Oracle sealed the agreement, disclosed yesterday, by upping its all-cash offer by 10 percent to $26.50 per share.

The final offer represents a 75 percent premium from PeopleSoft's market value before Oracle launched the takeover battle in June 2003.

"A lot of people compared us to Don Quixote tilting at windmills, but finally we now have PeopleSoft," Oracle chief executive Larry Ellison said yesterday. Bolstered by the addition of PeopleSoft's 12,750 customers and nearly $3 billion in annual revenue, Oracle is betting it can mount a more serious challenge to German software maker SAP's leadership in business applications software -- the computer coding that automates a wide range of administrative tasks.
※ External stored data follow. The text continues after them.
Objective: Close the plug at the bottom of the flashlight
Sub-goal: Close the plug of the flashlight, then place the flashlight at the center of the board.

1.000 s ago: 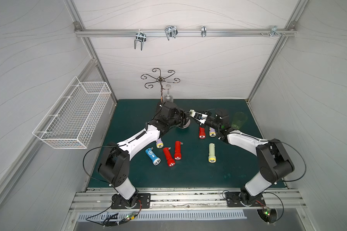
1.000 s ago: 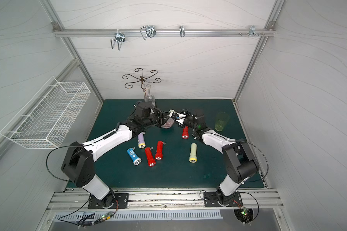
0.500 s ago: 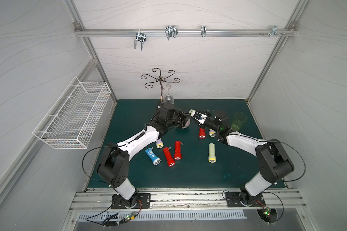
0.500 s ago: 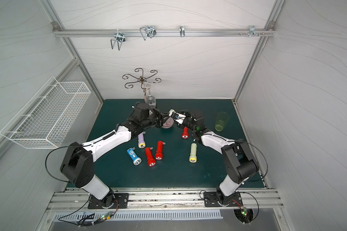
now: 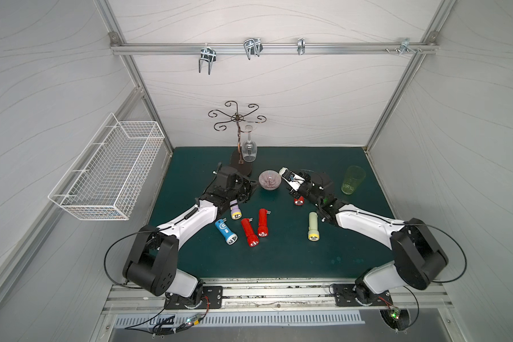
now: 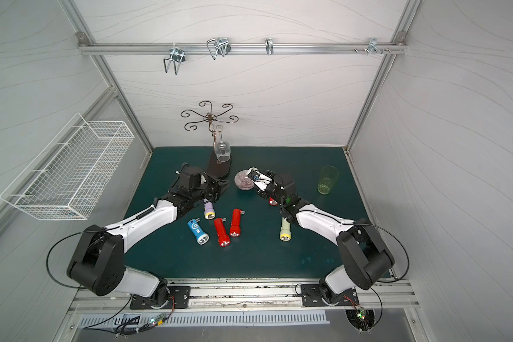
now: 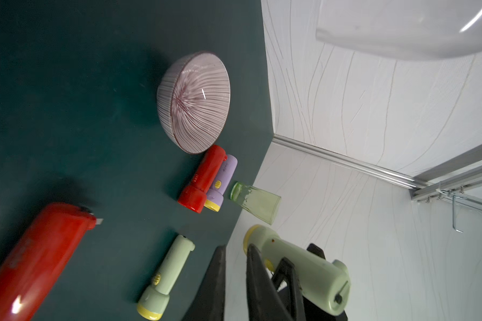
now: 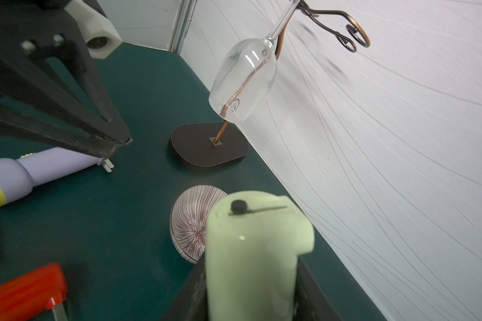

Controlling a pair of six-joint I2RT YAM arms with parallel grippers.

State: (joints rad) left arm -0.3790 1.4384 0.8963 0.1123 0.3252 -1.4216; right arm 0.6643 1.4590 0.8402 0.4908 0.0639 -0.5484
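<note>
Top views first. The right gripper [image 5: 296, 191] was clamped round the pale green plastic flashlight [image 5: 288, 177], carrying it clear of the dark green mat [image 5: 279, 260] just right of centre frame. The flashlight's long axis ran from lower right to upper left, plug end leading. That end pointed toward the left gripper [image 5: 251, 189], which sat left of centre, pinched closed with nothing in it. The striped pink ceramic bowl [image 5: 269, 179] lay between the two in the picture. The left arm was the only free one, and it sat near that plug end.

In the left wrist view, the pale green plastic flashlight [image 7: 298, 266] filled the lower right. Its yellow head pointed away and its plug end came nearest the lens, apart from the left gripper's own dark fingers [image 7: 258, 278].

In the right wrist view, the plug end sat at bottom centre. It showed a black pivot stud and a thin dark slit, with no prongs standing proud, so I judged the plug folded flush (or very nearly). At upper left the left gripper's tips met, just above a lilac plastic flashlight [image 8: 48, 166] whose white prongs [image 8: 107, 166] stuck out.

No writing could be read. The blue flashlight [image 5: 225, 232] bore a white emblem too small to make out. The big red flashlight [image 7: 39, 250] showed only blurred raised marks.
</note>
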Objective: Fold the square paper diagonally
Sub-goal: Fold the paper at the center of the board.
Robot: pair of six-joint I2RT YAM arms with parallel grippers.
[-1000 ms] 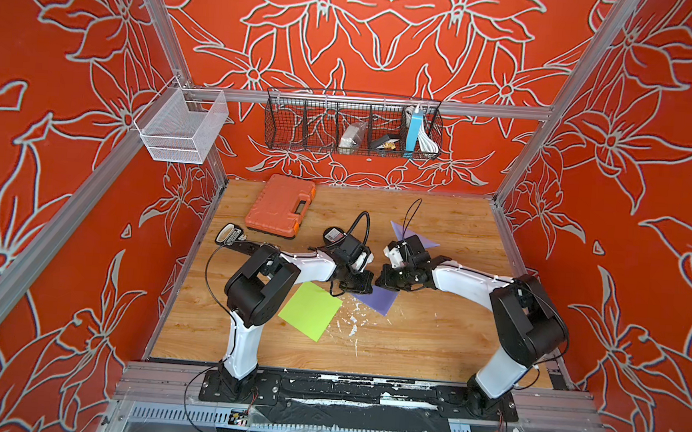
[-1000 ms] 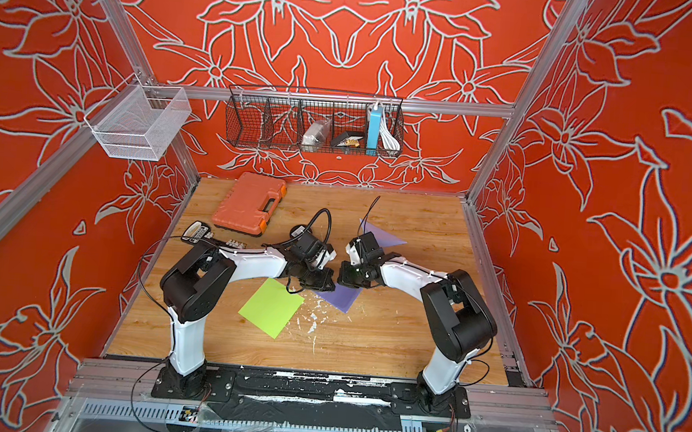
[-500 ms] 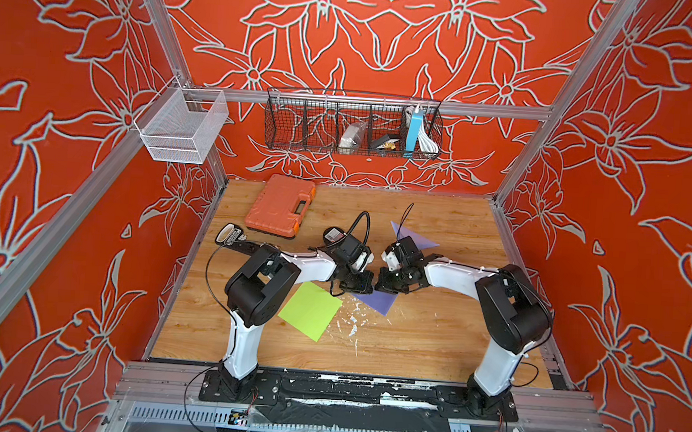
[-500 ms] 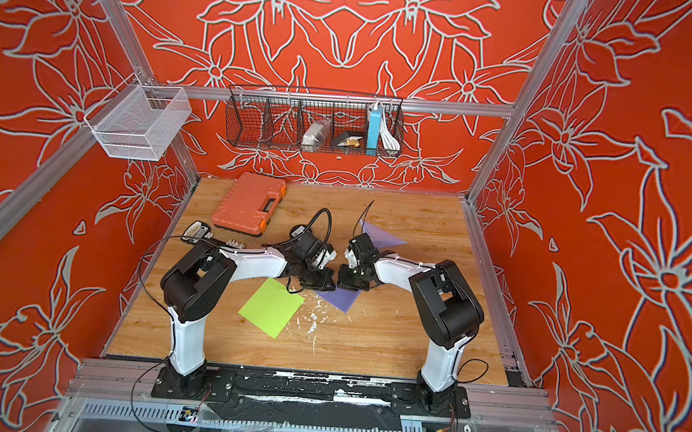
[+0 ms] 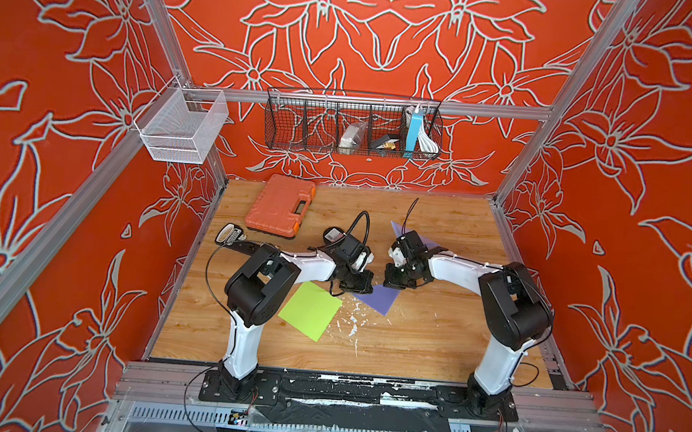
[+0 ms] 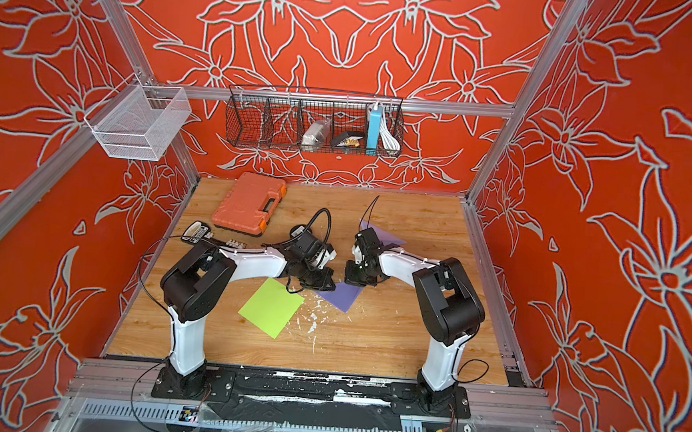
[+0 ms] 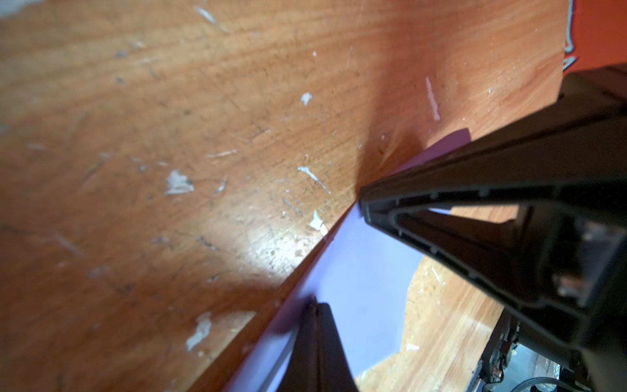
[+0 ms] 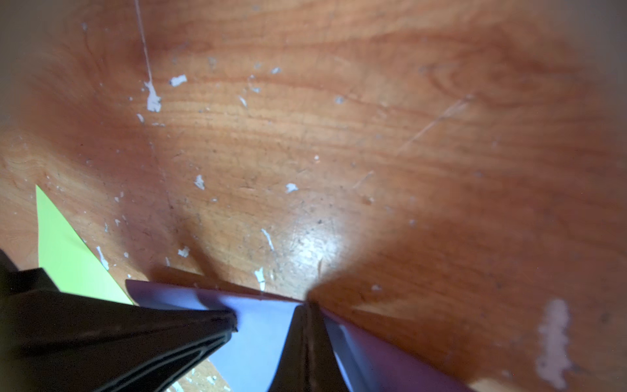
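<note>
A purple square paper (image 5: 378,298) (image 6: 341,296) lies mid-table, its near corner pointing at the front edge. My left gripper (image 5: 356,286) (image 7: 314,300) is shut on its far edge. My right gripper (image 5: 394,283) (image 8: 307,302) is shut on the same edge, a short way to the right. In both wrist views the purple paper (image 7: 359,278) (image 8: 261,332) curves up off the wood at the pinched edge. Each wrist view also shows the other arm's black fingers (image 7: 441,203) (image 8: 169,325) on the sheet. The gripper bodies hide the far part of the paper in both top views.
A lime-green paper (image 5: 310,310) (image 8: 68,247) lies flat just left of the purple one. Another purple sheet (image 5: 401,231) shows behind the right wrist. An orange case (image 5: 280,206) and a small black device (image 5: 230,234) sit at the back left. White flecks (image 5: 353,322) mark the wood.
The right arm has swung a little to the left, bringing its gripper closer to the left one. The left arm and the green paper have not moved.
</note>
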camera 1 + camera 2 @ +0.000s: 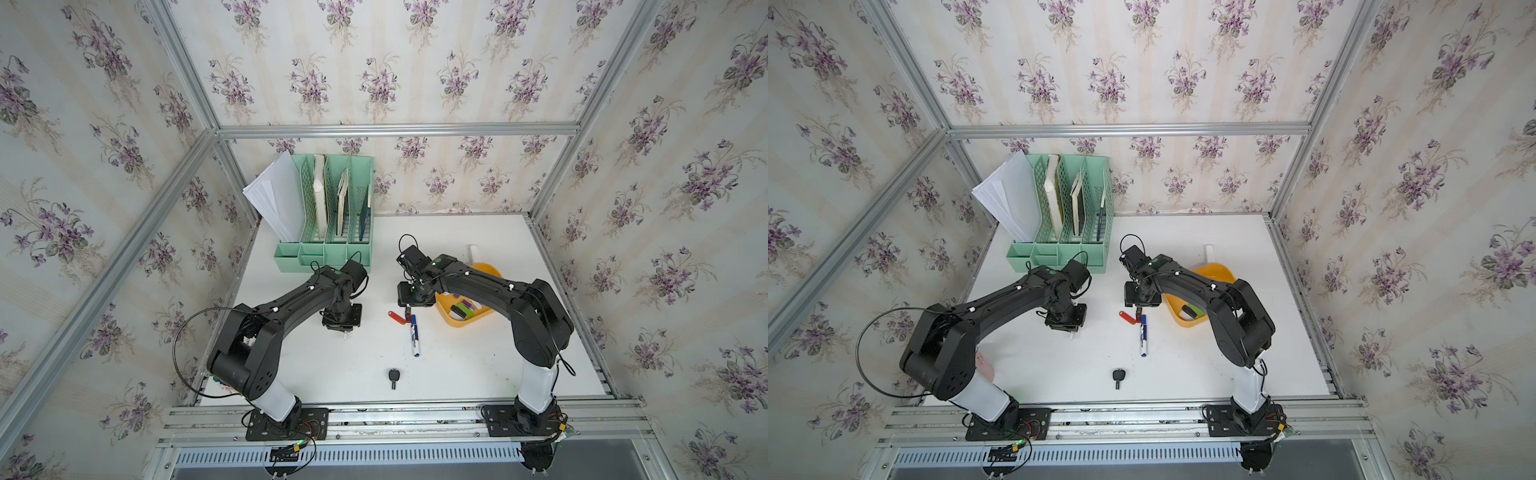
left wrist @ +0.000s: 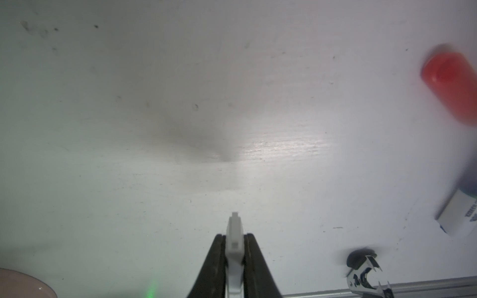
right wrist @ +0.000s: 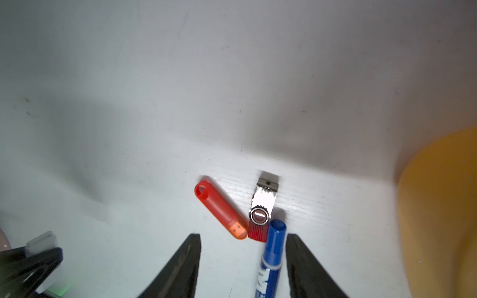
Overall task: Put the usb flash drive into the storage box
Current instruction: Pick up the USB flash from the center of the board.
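Observation:
Two usb flash drives lie on the white table, their ends touching: a translucent red-orange one [image 3: 219, 210] [image 1: 397, 316] and a red swivel one with a metal clip [image 3: 263, 206] [image 1: 408, 312]. My right gripper [image 3: 242, 236] [image 1: 409, 306] is open just above the table. Both drives lie just beyond its fingertips, and a blue marker's [image 3: 273, 247] [image 1: 414, 334] cap sits between its fingers. The yellow-orange storage box [image 1: 446, 313] [image 3: 438, 206] is close on its right and holds several drives [image 1: 463, 309]. My left gripper [image 2: 235, 236] [image 1: 343, 330] is shut on a small white plastic piece [image 2: 234, 232].
A mint-green file organizer [image 1: 328, 216] with papers stands at the back left. A small black object with metal jaws [image 1: 392, 377] [image 2: 364, 273] lies near the front edge. A white tube [image 1: 473, 251] lies behind the box. A pinkish thing [image 1: 986, 365] sits at the front left.

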`<state>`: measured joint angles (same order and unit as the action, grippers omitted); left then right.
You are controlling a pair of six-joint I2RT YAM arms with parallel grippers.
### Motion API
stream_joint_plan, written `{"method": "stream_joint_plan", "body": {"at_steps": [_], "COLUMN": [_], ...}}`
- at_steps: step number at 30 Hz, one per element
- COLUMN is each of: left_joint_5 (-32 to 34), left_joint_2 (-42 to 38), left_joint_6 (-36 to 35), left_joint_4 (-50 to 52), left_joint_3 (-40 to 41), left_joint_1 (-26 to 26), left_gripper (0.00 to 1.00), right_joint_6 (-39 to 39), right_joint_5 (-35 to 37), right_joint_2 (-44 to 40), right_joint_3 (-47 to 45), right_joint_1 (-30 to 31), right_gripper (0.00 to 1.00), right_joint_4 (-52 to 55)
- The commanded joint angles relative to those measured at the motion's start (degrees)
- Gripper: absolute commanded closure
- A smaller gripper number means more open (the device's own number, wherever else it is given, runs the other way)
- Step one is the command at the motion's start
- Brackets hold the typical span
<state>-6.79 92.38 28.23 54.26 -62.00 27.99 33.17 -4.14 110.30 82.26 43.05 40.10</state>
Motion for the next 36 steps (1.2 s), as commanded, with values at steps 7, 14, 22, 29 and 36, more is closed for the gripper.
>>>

Oracle is already the world's largest supplier of databases -- a position it hopes to strengthen by getting PeopleSoft's customers to spurn rival products from Microsoft Inc., IBM Corp., and Sybase Inc. in favor of Oracle's wares.

After completing the takeover next month, Oracle expects the PeopleSoft acquisition to boost its earnings by about $400 million, or 8 cents per share, in the fiscal year ending in May 2006.

Oracle eventually hopes to buy other tech companies, but won't consider other acquisitions until PeopleSoft is fully digested, Ellison said.

The fate of PeopleSoft's roughly 11,500 employees remains unclear. Oracle at one point drew up plans to fire more than 6,000 PeopleSoft workers, but the company recently has indicated that the purge might not be as dramatic as originally envisioned.